WHAT TO PRODUCE ▸ Copy out the records in full, word for word, without pictures.

EXERCISE INPUT ▸
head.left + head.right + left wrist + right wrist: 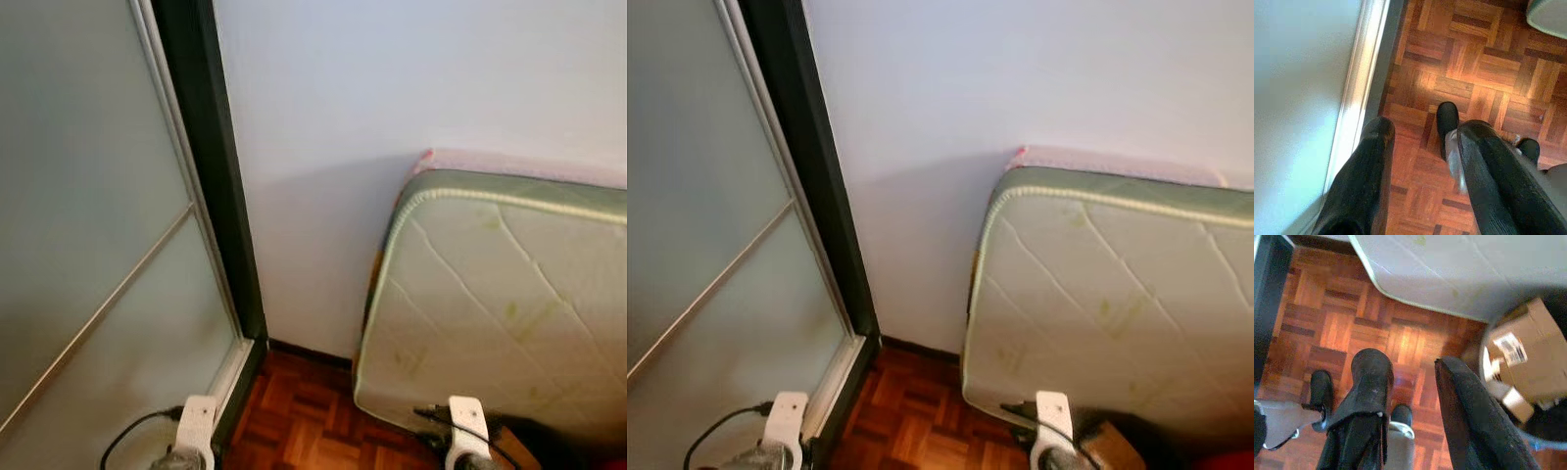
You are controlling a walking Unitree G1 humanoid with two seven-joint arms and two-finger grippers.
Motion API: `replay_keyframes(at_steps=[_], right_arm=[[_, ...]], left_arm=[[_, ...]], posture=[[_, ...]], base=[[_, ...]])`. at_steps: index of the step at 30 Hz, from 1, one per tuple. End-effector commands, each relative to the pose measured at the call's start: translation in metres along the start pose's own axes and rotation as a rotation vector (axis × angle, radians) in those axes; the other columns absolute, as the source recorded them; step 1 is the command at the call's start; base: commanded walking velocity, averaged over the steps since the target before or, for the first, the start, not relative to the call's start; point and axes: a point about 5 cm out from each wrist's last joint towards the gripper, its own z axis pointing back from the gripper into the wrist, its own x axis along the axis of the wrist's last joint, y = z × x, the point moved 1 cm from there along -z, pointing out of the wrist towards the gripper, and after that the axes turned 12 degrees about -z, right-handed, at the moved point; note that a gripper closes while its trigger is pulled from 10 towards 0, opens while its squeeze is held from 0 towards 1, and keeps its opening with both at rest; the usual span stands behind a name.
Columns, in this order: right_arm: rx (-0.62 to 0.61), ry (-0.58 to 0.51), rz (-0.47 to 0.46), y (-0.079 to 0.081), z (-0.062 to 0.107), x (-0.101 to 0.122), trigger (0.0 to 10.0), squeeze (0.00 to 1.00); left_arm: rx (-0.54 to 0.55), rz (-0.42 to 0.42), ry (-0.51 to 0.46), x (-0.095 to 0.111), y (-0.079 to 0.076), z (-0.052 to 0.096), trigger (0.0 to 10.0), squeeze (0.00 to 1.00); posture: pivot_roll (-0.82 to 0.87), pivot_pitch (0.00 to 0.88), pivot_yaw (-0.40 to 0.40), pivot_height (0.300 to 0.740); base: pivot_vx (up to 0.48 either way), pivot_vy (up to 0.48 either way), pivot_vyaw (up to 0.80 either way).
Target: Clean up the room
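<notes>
A: Progress check, left to right? Task is room cleanup.

B: Frosted sliding door [88, 245] on the left with a dark frame [211, 166], then a plain wall [392, 78], then a quilted mattress [509, 294] leaning on that wall, something pink [509, 164] behind its top edge. Parquet floor [1474, 63] below.

A: Grippers?

B: Left gripper [1420, 166] hangs over bare parquet beside the door track, fingers parted, nothing between them. Right gripper [1410, 401] is also spread apart and empty, above the floor near the mattress corner.

A: Anything to tidy?

B: A round bin [1488, 382] shows in the right wrist view, just beside the mattress, with a cardboard box [1528, 352] and smaller scraps inside. So some rubbish looks binned already. The floor patch under both arms looks clear of litter. I'd judge this as between pickups, with the robot facing a corner; what's left in the rest of the room can't be told from here.

A: Writing, brands?

B: White label [1511, 347] on the box with dark print, too blurred to read. Nothing else legible.
</notes>
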Motion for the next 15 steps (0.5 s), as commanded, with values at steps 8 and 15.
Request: replay_keyframes(at_steps=[8, 15], right_arm=[[-0.020, 0.010, 0.016, -0.0051, 0.0009, -0.0012, 10.0, 0.00], [-0.026, 0.022, 0.032, -0.0054, 0.0008, -0.0013, 10.0, 0.00]], left_arm=[[-0.017, -0.011, 0.000, -0.0009, -0.0049, -0.0002, 10.0, 0.00], [-0.018, -0.017, -0.001, -0.0002, -0.0045, -0.0002, 10.0, 0.00]], posture=[[-0.04, 0.000, -0.021, 0.740], [-0.04, 0.000, -0.017, 0.740]], base=[[0.000, 0.000, 0.00], [0.000, 0.000, -0.79]])
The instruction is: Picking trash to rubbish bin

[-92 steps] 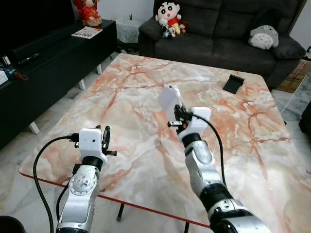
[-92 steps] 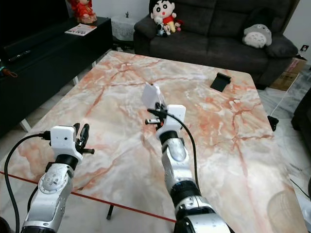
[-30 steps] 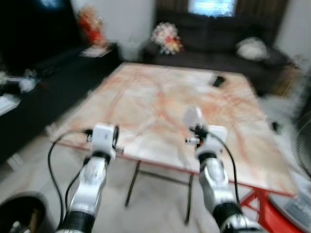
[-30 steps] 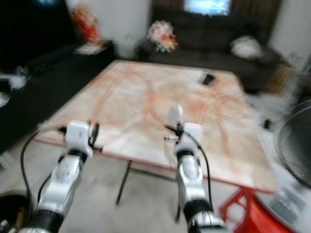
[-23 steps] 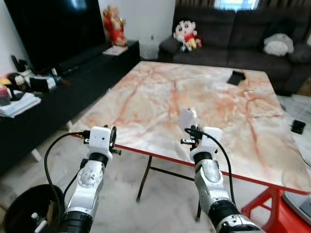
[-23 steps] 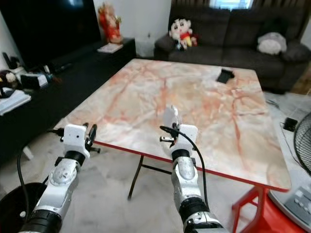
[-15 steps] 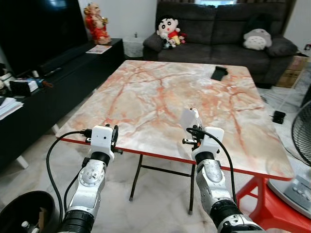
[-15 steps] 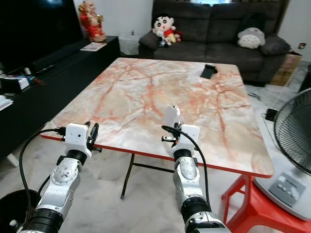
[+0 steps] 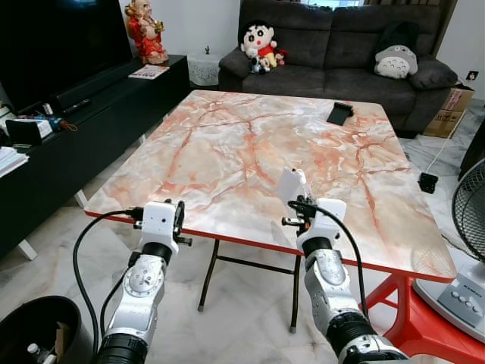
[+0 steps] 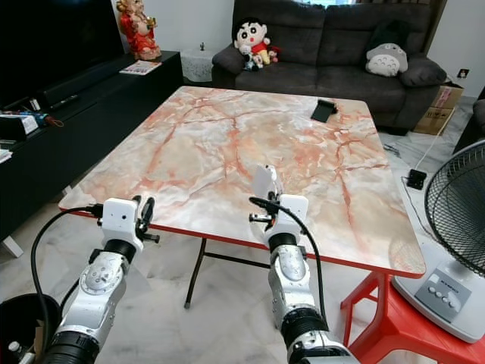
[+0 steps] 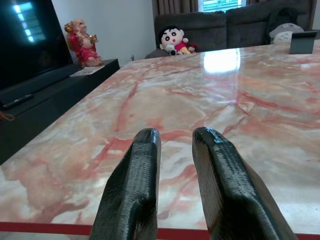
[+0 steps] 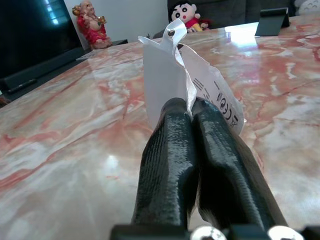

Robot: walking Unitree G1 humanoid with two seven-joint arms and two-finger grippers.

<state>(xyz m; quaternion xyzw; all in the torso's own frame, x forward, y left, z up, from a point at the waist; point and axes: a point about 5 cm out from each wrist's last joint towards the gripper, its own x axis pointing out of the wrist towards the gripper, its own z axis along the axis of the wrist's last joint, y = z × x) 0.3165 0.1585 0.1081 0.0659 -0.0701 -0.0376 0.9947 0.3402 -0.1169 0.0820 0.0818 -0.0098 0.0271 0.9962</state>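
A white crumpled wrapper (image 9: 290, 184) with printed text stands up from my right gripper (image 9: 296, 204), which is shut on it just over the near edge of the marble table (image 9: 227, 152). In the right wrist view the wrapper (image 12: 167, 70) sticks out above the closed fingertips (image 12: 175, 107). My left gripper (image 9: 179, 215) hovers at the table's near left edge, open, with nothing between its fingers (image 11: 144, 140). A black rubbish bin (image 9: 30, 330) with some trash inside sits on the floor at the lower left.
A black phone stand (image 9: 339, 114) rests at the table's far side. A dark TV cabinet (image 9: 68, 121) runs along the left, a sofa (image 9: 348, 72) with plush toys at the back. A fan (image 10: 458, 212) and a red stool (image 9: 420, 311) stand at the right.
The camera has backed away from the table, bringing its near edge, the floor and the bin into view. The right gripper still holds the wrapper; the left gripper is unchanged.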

ANSWER SPACE ▸
head.left + head.right + left wrist + right wrist: 
You are controlling a walking Unitree G1 humanoid with two seven-joint arms and two-finger grippers.
Motion API: `replay_keyframes(at_steps=[_], right_arm=[[_, ...]], left_arm=[[_, ...]], posture=[[_, ...]], base=[[_, ...]])`. at_steps: index of the step at 30 Hz, from 1, one per tuple. End-effector commands, each relative to the pose measured at the call's start: translation in metres along the start pose's own axes and rotation as a rotation vector (axis × angle, radians) in those axes; the other columns absolute, as the source recorded them; step 1 is the command at the call's start; base: commanded walking velocity, averaged over the steps since the target before or, for the first, the start, not relative to the call's start; point and axes: a point about 5 cm out from each wrist's last joint towards the gripper, its own z axis pointing back from the gripper into the wrist, its own x axis along the axis of the wrist's last joint, y = z × x, the point moved 1 cm from there along -z, pointing out of the wrist towards the gripper, and after that the axes turned 12 degrees about -z, right-handed, at the moved point; note that a gripper closes while its trigger is pulled from 10 towards 0, opens while its squeeze is held from 0 towards 1, and keeps its opening with both at rest; the usual span stands behind a name.
Columns, in this order: right_arm: rx (-0.62 to 0.61), ry (-0.58 to 0.51), rz (-0.47 to 0.46), y (-0.079 to 0.081), z (-0.062 to 0.107), x (-0.101 to 0.122), trigger (0.0 to 10.0), squeeze (0.00 to 1.00); left_arm: rx (-0.54 to 0.55), rz (-0.42 to 0.42), ry (-0.51 to 0.46), x (-0.095 to 0.111), y (-0.079 to 0.076), z (-0.052 to 0.096), trigger (0.0 to 10.0), squeeze (0.00 to 1.00); posture: pivot_roll (-0.82 to 0.87), pivot_pitch (0.00 to 0.88), pivot_yaw (-0.40 to 0.40), pivot_height (0.300 to 0.740); base: pivot_vx (up to 0.48 either way), pivot_vy (up to 0.48 either way), pivot_vyaw (up to 0.80 either way).
Target: Clean up the room
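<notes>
A: Progress check, left to right? Task is room cleanup.

B: Frosted sliding door [88, 245] on the left with a dark frame [211, 166], then a plain wall [392, 78], then a quilted mattress [509, 294] leaning on that wall, something pink [509, 164] behind its top edge. Parquet floor [1474, 63] below.

A: Grippers?

B: Left gripper [1420, 166] hangs over bare parquet beside the door track, fingers parted, nothing between them. Right gripper [1410, 401] is also spread apart and empty, above the floor near the mattress corner.

A: Anything to tidy?

B: A round bin [1488, 382] shows in the right wrist view, just beside the mattress, with a cardboard box [1528, 352] and smaller scraps inside. So some rubbish looks binned already. The floor patch under both arms looks clear of litter. I'd judge this as between pickups, with the robot facing a corner; what's left in the rest of the room can't be told from here.

A: Writing, brands?

B: White label [1511, 347] on the box with dark print, too blurred to read. Nothing else legible.
</notes>
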Motion for the next 15 steps (0.5 s), as commanded, with values at steps 8 and 15.
Request: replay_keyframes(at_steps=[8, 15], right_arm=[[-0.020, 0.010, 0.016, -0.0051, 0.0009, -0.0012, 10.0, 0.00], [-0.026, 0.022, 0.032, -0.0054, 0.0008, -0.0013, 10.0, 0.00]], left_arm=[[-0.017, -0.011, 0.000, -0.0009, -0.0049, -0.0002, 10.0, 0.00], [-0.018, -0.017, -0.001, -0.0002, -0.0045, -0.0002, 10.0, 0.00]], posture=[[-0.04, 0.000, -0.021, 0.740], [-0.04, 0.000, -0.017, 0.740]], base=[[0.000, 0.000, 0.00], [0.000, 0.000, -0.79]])
The instruction is: Picking trash to rubbish bin

[-92 steps] 
[-92 steps] 
[-30 steps] 
[-30 steps] 
[-23 steps] 
[-23 steps] 
[-15 steps] 
[-15 steps] 
[+0 steps] 
[+0 steps] 
[+0 steps] 
[+0 steps] 

Robot: walking Unitree G1 humanoid with two seven-joint arms and two-finger grippers.

<state>(xyz m; quaternion xyzw; all in the torso's own frame, x forward, y left, z up, from a point at the waist; point and axes: a point about 5 cm out from each wrist's last joint towards the gripper, its own x axis pointing out of the wrist towards the gripper, its own z axis along the axis of the wrist's last joint, y = z × x) 0.3165 0.1585 0.1081 0.0659 -0.0701 -0.0376 0.9947 0.3402 -0.1169 0.0820 0.0818 -0.0098 0.0271 0.9962</state>
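A white crumpled wrapper (image 9: 290, 184) with printed text stands up from my right gripper (image 9: 296, 204), which is shut on it just over the near edge of the marble table (image 9: 227, 152). In the right wrist view the wrapper (image 12: 167, 70) sticks out above the closed fingertips (image 12: 175, 107). My left gripper (image 9: 179, 215) hovers at the table's near left edge, open, with nothing between its fingers (image 11: 144, 140). A black rubbish bin (image 9: 30, 330) with some trash inside sits on the floor at the lower left.
A black phone stand (image 9: 339, 114) rests at the table's far side. A dark TV cabinet (image 9: 68, 121) runs along the left, a sofa (image 9: 348, 72) with plush toys at the back. A fan (image 10: 458, 212) and a red stool (image 9: 420, 311) stand at the right.
The camera has backed away from the table, bringing its near edge, the floor and the bin into view. The right gripper still holds the wrapper; the left gripper is unchanged.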

Now the output is complete.